You have to understand these people are fundamentally misanthropic, and think everyone but them is an idiot. That's why they're so impressed by LLMs even when they fail miserably.
You should try playing with one of the toys. It's not at all difficult to move 7 of them.
It's not necessary to use a stack. If you have a goal, you can work "top down", with nothing held in memory. All you need to know to begin the move is whether you're moving an odd number of discs (in which case, the first move will be onto the target peg) or an even number (in which case it will be onto the third peg).

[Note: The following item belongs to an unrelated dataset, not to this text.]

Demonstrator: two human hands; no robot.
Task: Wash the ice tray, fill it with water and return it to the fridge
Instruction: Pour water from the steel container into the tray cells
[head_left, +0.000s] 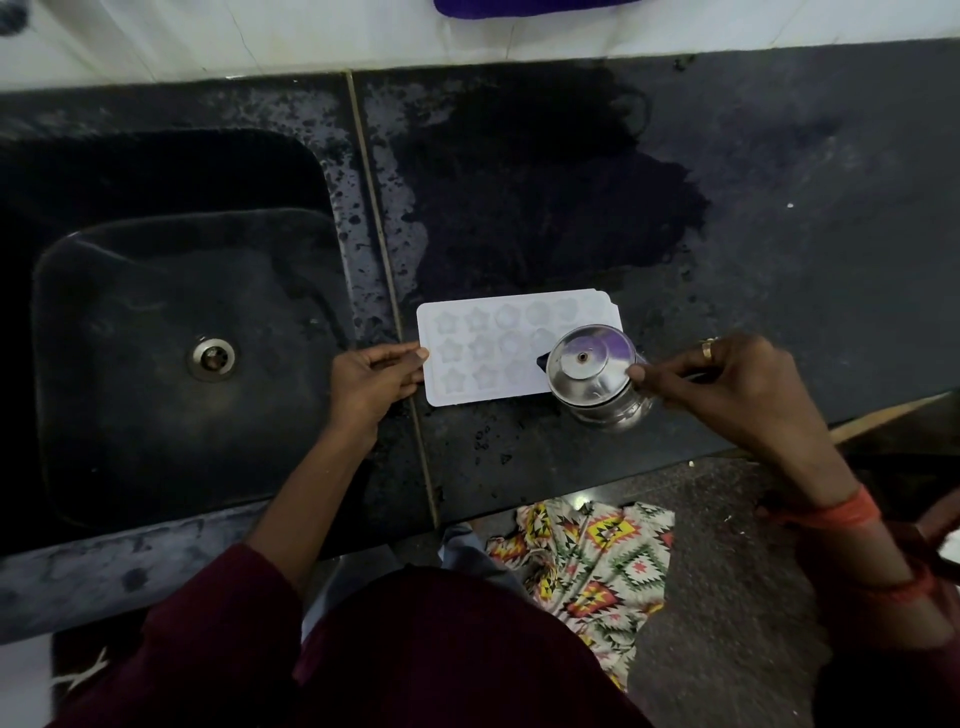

What do you think a human using the recursive solution looks like?
If you ask someone how the puzzle works, they're overwhelmingly likely to tell you:
"To move disc 7, first you move discs 1-6 to the third peg, then you move disc 7[, and then you can put discs 1-6 back on top of it]."
This is an explicitly recursive statement of the solution. But the implementation is just that you count down from 7 to 1 while toggling which peg is "the third peg". You can optimize that further by dividing 7 by 2 and taking the remainder, but even if you don't do that, you're using constant space.
What would a human be doing (or thinking) differently, if they were using the recursive algorithm?
Many years ago I bumped in to Towers of Hanoi in a computer game and failed to solve it algorithmicly, so I suppose I'm lucky I only work a knowledge job rather than an intelligence-based one.